- [Your objective]: Every line below that has the string "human" adds one to the count. Give that count by itself.
BEGIN Dataset content
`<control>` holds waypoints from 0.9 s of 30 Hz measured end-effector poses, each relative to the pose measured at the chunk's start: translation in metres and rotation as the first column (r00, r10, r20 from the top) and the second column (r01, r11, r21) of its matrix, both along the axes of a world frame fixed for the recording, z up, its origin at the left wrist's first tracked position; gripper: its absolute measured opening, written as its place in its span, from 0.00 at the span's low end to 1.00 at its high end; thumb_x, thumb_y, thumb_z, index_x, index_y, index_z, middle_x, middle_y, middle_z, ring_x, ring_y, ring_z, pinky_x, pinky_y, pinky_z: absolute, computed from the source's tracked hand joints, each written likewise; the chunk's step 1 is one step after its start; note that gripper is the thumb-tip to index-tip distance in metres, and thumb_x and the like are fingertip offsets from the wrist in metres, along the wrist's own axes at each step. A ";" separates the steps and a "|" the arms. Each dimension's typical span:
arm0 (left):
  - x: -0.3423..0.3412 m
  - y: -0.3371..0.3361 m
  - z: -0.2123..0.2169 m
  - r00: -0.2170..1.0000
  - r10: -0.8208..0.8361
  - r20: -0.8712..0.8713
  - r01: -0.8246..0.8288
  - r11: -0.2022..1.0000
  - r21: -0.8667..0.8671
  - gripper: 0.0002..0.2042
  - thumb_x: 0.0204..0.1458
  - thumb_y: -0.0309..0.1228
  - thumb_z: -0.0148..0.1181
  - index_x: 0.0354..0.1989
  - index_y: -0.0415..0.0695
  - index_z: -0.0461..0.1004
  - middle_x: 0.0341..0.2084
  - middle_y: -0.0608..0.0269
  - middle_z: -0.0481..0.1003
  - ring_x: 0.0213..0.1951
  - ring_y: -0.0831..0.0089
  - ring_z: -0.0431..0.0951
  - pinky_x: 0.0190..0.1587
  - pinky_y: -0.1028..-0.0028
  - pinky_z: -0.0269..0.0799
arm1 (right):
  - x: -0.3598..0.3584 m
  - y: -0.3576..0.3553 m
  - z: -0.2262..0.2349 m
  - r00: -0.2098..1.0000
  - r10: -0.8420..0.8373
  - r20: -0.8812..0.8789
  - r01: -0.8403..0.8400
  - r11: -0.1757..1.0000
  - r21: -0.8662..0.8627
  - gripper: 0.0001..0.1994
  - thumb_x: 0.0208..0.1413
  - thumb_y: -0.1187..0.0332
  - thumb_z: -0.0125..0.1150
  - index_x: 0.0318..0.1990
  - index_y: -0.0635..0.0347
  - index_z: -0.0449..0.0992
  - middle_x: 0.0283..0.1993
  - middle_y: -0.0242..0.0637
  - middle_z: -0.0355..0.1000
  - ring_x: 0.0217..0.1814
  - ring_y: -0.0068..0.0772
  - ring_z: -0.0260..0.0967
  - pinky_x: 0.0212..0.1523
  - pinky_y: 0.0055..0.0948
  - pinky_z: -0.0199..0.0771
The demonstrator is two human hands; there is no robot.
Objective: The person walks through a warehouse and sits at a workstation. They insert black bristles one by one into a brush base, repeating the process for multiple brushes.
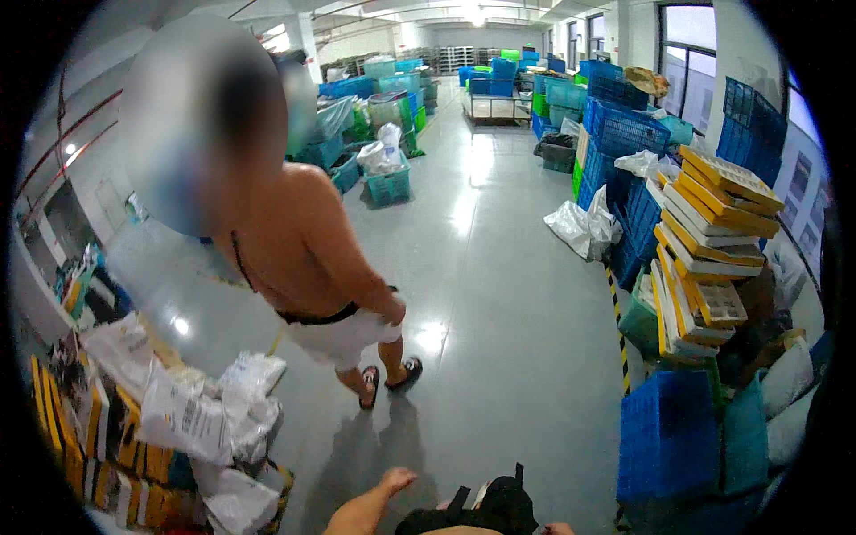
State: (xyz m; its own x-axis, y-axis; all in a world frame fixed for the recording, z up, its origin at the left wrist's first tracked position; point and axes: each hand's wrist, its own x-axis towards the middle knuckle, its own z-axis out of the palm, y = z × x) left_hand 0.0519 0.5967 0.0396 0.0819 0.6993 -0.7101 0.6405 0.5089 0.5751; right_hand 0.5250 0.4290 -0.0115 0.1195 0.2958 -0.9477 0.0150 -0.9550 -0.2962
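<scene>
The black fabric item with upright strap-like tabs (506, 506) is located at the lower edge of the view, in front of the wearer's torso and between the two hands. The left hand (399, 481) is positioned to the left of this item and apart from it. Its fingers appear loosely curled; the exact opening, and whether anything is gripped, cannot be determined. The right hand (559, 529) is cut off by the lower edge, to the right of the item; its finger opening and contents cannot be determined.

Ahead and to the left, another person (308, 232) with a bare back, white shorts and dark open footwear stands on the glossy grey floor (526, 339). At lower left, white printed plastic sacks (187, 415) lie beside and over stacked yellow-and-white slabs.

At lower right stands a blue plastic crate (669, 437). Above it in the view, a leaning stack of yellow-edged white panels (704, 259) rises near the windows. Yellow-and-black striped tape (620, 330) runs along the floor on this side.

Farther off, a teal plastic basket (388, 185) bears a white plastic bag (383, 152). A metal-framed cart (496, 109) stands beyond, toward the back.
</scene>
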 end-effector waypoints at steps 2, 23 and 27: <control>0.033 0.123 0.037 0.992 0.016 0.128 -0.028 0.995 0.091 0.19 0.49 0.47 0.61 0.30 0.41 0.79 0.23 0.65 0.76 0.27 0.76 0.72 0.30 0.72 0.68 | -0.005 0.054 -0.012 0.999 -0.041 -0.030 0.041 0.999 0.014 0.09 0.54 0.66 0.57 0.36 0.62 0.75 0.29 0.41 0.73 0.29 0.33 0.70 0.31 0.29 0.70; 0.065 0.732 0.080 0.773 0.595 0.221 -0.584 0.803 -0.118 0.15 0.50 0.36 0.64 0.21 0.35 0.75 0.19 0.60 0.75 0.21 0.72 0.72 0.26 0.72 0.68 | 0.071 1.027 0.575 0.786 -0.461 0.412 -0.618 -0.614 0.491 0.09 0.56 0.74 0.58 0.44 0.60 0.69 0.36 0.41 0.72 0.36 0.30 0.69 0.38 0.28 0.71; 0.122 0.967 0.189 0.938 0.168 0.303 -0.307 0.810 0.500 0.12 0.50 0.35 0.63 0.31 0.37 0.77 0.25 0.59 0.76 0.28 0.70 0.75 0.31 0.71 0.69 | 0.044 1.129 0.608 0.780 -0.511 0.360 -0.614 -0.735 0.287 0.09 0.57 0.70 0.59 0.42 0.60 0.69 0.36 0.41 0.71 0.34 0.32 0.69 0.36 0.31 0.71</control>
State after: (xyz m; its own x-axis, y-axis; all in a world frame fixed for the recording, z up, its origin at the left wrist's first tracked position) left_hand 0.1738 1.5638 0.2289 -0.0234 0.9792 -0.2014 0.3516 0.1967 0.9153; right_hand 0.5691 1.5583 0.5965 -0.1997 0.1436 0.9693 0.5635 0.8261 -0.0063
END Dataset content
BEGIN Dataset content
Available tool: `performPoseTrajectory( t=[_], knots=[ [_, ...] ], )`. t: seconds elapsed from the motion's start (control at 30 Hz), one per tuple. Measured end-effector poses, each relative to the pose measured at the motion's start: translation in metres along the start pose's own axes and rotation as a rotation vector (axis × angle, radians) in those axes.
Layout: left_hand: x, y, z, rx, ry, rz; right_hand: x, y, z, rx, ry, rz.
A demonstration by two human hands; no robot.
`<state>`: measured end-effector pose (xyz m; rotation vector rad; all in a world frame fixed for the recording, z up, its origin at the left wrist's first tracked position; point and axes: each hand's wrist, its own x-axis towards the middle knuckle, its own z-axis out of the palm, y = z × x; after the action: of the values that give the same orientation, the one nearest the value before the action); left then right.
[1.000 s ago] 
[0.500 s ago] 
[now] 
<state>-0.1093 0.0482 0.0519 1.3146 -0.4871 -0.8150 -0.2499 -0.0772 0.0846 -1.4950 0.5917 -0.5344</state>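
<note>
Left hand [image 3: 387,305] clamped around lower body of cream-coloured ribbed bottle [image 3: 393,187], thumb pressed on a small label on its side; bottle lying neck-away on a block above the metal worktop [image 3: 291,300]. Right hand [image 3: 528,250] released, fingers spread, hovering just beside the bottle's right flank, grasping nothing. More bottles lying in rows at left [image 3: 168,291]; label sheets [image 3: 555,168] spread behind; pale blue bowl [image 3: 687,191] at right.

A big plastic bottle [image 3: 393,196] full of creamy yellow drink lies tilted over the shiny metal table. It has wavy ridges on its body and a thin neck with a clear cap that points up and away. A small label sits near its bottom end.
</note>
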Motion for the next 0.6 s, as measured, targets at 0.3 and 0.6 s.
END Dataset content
- [Solution to this problem]: 2